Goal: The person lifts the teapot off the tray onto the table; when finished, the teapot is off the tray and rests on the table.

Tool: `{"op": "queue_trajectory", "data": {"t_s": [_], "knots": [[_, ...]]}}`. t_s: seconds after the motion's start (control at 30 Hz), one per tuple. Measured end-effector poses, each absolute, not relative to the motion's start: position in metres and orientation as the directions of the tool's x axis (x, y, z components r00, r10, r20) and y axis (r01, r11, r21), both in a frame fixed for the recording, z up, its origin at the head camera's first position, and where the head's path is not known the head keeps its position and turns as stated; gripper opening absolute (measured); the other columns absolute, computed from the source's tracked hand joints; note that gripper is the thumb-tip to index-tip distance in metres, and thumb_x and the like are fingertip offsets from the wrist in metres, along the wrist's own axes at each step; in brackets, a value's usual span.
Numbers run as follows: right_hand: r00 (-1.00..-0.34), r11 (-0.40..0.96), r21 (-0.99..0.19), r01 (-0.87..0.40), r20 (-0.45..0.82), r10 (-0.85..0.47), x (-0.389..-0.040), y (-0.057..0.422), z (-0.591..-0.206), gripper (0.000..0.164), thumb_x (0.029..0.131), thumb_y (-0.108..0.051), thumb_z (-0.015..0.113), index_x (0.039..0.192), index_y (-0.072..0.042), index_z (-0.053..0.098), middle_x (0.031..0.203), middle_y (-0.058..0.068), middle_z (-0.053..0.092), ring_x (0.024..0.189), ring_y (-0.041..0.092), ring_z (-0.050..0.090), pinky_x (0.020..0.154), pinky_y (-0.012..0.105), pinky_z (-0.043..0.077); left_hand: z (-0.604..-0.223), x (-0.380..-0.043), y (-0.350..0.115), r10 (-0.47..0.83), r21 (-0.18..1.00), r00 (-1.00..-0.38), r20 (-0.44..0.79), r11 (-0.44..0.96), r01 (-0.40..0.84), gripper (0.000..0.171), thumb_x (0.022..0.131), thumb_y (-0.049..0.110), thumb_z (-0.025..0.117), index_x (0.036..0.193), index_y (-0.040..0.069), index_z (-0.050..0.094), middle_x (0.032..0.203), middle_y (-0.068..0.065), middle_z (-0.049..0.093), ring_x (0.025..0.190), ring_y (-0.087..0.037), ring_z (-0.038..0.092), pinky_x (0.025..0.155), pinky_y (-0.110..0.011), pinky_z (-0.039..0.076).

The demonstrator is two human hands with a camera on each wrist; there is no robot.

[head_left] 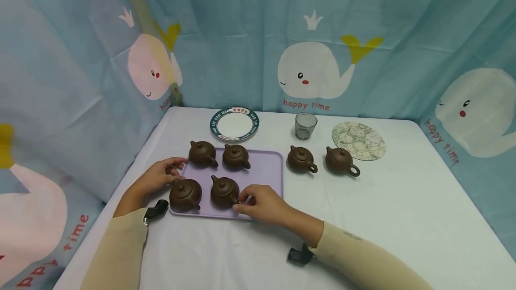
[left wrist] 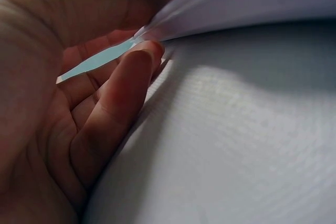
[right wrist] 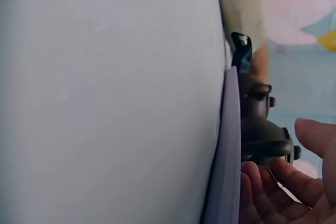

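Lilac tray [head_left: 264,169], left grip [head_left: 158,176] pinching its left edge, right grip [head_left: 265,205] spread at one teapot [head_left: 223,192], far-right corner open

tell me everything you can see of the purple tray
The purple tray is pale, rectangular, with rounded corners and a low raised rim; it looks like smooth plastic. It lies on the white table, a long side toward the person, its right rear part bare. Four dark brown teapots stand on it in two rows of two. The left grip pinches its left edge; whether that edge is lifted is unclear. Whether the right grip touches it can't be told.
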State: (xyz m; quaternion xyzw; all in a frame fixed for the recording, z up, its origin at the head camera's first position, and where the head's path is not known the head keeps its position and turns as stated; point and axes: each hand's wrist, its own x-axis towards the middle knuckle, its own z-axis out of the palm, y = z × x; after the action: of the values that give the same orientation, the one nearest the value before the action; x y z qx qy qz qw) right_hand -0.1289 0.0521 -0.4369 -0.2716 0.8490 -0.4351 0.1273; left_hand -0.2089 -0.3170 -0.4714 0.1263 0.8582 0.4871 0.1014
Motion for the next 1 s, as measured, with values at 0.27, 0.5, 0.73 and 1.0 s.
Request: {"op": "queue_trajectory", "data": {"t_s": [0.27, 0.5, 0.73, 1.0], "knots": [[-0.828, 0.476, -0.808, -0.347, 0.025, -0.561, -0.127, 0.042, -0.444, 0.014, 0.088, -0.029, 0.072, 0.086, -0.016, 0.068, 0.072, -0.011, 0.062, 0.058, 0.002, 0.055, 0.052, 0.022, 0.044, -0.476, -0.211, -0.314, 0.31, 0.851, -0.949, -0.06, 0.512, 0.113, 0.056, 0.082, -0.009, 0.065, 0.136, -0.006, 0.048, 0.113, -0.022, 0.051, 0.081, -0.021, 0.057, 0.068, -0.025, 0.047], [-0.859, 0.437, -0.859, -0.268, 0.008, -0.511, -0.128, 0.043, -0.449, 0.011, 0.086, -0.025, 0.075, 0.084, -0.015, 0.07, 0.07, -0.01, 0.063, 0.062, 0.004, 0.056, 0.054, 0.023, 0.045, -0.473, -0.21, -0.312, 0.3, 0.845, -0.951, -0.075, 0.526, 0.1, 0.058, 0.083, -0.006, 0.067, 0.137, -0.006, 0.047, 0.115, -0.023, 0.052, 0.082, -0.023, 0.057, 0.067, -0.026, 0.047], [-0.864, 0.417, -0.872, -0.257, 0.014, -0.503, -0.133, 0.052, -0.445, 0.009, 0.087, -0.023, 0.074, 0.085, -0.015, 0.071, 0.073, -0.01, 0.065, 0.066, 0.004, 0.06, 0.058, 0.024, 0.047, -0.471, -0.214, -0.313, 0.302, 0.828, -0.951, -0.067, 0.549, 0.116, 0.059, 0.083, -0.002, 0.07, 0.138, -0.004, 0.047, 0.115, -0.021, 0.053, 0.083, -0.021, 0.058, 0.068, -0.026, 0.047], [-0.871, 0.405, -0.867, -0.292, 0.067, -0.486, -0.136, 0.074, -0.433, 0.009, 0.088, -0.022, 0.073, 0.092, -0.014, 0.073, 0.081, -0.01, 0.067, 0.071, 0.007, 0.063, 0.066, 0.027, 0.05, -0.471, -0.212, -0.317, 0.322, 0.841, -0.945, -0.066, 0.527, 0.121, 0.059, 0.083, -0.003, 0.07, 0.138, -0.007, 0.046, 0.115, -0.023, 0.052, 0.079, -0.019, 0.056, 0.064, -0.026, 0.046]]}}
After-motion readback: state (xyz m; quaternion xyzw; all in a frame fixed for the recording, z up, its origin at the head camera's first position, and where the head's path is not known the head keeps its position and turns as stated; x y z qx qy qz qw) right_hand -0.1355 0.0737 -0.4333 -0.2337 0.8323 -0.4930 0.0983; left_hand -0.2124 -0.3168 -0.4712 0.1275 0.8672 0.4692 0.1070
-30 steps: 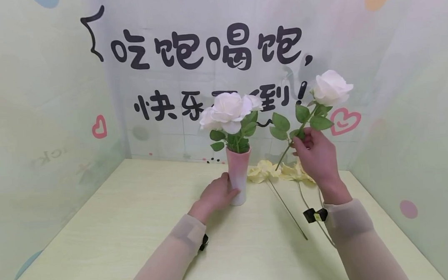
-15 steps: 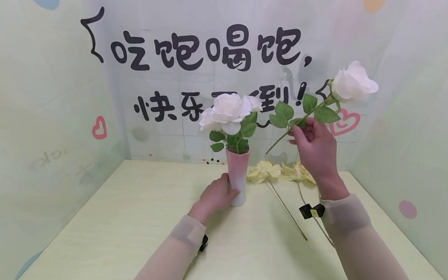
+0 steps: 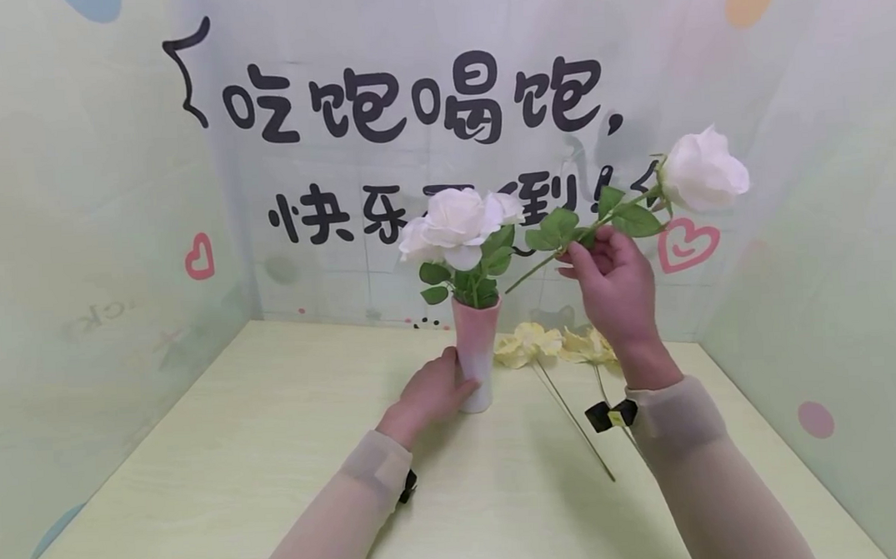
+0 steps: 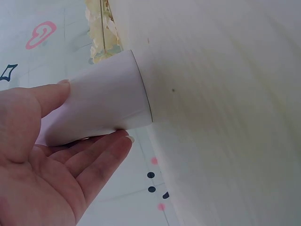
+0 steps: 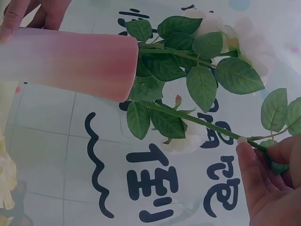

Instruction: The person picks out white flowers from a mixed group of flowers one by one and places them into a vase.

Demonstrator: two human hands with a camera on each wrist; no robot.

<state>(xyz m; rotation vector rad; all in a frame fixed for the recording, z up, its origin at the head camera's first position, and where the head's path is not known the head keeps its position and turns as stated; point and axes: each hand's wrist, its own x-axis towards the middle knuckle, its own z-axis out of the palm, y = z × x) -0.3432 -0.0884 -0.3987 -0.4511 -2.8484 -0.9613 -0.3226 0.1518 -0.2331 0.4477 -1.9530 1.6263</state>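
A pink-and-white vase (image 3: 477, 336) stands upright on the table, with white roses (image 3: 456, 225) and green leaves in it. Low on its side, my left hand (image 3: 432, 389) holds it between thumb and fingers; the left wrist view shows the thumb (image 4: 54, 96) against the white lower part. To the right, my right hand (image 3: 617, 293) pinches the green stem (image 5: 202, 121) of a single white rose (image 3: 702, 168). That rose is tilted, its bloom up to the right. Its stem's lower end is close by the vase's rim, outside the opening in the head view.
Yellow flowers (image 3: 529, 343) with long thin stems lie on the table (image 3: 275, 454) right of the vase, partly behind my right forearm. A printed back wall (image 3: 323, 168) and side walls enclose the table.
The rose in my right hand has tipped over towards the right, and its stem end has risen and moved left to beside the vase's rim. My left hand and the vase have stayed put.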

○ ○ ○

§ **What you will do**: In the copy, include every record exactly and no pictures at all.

§ **Solution for this task**:
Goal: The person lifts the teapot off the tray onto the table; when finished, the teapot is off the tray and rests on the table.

Tool: `{"op": "queue_trajectory", "data": {"t_s": [_], "knots": [[_, ...]]}}`. t_s: seconds after the motion's start (control at 30 Hz), one per tuple. Measured end-effector poses, each absolute, not relative to the motion's start: position in metres and orientation as the directions of the tool's x axis (x, y, z components r00, r10, r20) and y axis (r01, r11, r21), both in a frame fixed for the recording, z up, its origin at the head camera's first position, and where the head's path is not known the head keeps its position and turns as stated; gripper opening absolute (measured); the other columns absolute, computed from the source's tracked hand joints; note that gripper is the thumb-tip to index-tip distance in metres, and thumb_x and the like are fingertip offsets from the wrist in metres, along the wrist's own axes at each step; in brackets, a value's usual span.
Numbers run as follows: right_hand: r00 (-1.00..-0.34), r11 (-0.40..0.96), r21 (-0.99..0.19), r01 (-0.87..0.40), r20 (-0.45..0.82), r10 (-0.85..0.47), x (-0.389..-0.040), y (-0.057..0.422), z (-0.591..-0.206), gripper (0.000..0.164), thumb_x (0.029..0.131), thumb_y (-0.108..0.051), thumb_z (-0.015..0.113), index_x (0.039..0.192), index_y (-0.072..0.042), index_z (-0.053..0.098), middle_x (0.031..0.203), middle_y (-0.058..0.068), middle_z (-0.053..0.092), ring_x (0.024..0.189), ring_y (-0.041..0.092), ring_z (-0.050..0.090), pinky_x (0.020..0.154), pinky_y (-0.012..0.105), pinky_z (-0.043..0.077); left_hand: z (-0.604..-0.223), x (-0.380..-0.043), y (-0.350..0.115), r10 (-0.47..0.83), r21 (-0.18..1.00), r00 (-1.00..-0.38), r20 (-0.44..0.79), r11 (-0.44..0.96), r01 (-0.40..0.84), gripper (0.000..0.171), thumb_x (0.022..0.131), thumb_y (-0.049..0.110), thumb_z (-0.025..0.117), index_x (0.036..0.193), index_y (-0.040..0.069), index_z (-0.050..0.094), middle_x (0.032..0.203), middle_y (-0.068..0.065), middle_z (-0.049..0.093), ring_x (0.025..0.190), ring_y (-0.087..0.037), ring_z (-0.038..0.092), pinky_x (0.025..0.155), pinky_y (-0.110..0.011), pinky_z (-0.039..0.076).

The demonstrator is two human hands with a camera on each wrist; there is no robot.

[head_left] 
[left wrist] 
[right wrist] 

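Lilac tray [head_left: 264,169], left grip [head_left: 158,176] pinching its left edge, right grip [head_left: 265,205] spread at one teapot [head_left: 223,192], far-right corner open

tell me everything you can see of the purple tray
The purple tray is pale, rectangular, with rounded corners and a low raised rim; it looks like smooth plastic. It lies on the white table, a long side toward the person, its right rear part bare. Four dark brown teapots stand on it in two rows of two. The left grip pinches its left edge; whether that edge is lifted is unclear. Whether the right grip touches it can't be told.
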State: (xyz m; quaternion xyzw; all in a frame fixed for the recording, z up, its origin at the head camera's first position, and where the head's path is not known the head keeps its position and turns as stated; point and axes: each hand's wrist, its own x-axis towards the middle knuckle, its own z-axis out of the palm, y = z × x; after the action: of the values that give the same orientation, the one nearest the value before the action; x y z qx qy qz qw) right_hand -0.1289 0.0521 -0.4369 -0.2716 0.8490 -0.4351 0.1273; left_hand -0.2089 -0.3170 -0.4714 0.1263 0.8582 0.4871 0.1014
Motion for the next 1 s, as measured, with values at 0.27, 0.5, 0.73 and 1.0 s.
Request: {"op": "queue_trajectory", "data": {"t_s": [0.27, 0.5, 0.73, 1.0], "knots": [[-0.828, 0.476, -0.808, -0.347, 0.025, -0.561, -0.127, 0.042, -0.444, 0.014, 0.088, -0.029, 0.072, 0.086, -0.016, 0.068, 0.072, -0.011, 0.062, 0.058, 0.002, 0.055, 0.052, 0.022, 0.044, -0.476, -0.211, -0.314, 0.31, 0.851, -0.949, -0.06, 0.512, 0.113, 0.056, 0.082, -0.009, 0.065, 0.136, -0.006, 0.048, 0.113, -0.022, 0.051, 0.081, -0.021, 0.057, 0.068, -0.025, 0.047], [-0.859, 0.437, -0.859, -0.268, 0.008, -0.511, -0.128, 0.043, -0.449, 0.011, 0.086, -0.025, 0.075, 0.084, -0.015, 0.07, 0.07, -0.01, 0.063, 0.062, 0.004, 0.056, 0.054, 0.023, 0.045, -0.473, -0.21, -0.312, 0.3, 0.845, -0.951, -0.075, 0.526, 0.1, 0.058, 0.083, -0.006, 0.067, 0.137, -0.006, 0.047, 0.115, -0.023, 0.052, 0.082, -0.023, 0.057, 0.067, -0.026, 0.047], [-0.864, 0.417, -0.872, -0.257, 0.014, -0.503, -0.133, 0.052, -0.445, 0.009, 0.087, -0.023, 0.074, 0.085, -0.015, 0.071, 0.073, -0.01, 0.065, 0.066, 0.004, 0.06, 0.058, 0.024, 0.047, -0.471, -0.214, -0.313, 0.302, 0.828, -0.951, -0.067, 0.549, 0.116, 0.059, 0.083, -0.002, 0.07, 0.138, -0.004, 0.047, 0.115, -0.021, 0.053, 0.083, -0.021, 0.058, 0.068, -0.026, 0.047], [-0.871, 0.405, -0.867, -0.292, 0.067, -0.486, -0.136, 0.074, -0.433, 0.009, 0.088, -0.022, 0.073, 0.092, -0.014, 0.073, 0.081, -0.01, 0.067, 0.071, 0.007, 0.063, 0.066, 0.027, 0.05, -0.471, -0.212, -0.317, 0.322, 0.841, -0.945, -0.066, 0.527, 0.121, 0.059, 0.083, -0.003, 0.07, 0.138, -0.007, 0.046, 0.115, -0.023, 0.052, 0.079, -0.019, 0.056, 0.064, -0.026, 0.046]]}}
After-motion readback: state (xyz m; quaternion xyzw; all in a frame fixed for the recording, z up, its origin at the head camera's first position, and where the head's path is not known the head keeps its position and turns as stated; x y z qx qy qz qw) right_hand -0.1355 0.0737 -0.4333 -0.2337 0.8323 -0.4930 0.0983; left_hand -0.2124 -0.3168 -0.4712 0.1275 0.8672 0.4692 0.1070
-30 steps: 
-15 steps: 
+0 steps: 
+0 steps: 
+0 steps: 

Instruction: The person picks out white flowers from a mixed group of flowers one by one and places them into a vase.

Demonstrator: two human hands with a camera on each wrist; no robot.

<state>(xyz m; rotation vector rad; all in a frame fixed for the recording, z up, its origin at the head camera's first position, and where the head's path is not known the head keeps its position and turns as stated; point and axes: each hand's wrist, its own x-axis towards the middle knuckle, its own z-axis out of the palm, y = z × x) -0.3432 -0.0884 -0.3987 -0.4511 -2.8484 -0.9613 -0.3226 0.1518 -0.2331 0.4477 -1.9530 1.6263</state>
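A pink-and-white vase (image 3: 477, 336) stands upright on the table, with white roses (image 3: 456, 225) and green leaves in it. Low on its side, my left hand (image 3: 432, 389) holds it between thumb and fingers; the left wrist view shows the thumb (image 4: 54, 96) against the white lower part. To the right, my right hand (image 3: 617, 293) pinches the green stem (image 5: 202, 121) of a single white rose (image 3: 702, 168). That rose is tilted, its bloom up to the right. Its stem's lower end is close by the vase's rim, outside the opening in the head view.
Yellow flowers (image 3: 529, 343) with long thin stems lie on the table (image 3: 275, 454) right of the vase, partly behind my right forearm. A printed back wall (image 3: 323, 168) and side walls enclose the table.
The rose in my right hand has tipped over towards the right, and its stem end has risen and moved left to beside the vase's rim. My left hand and the vase have stayed put.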

The exercise requires no further work.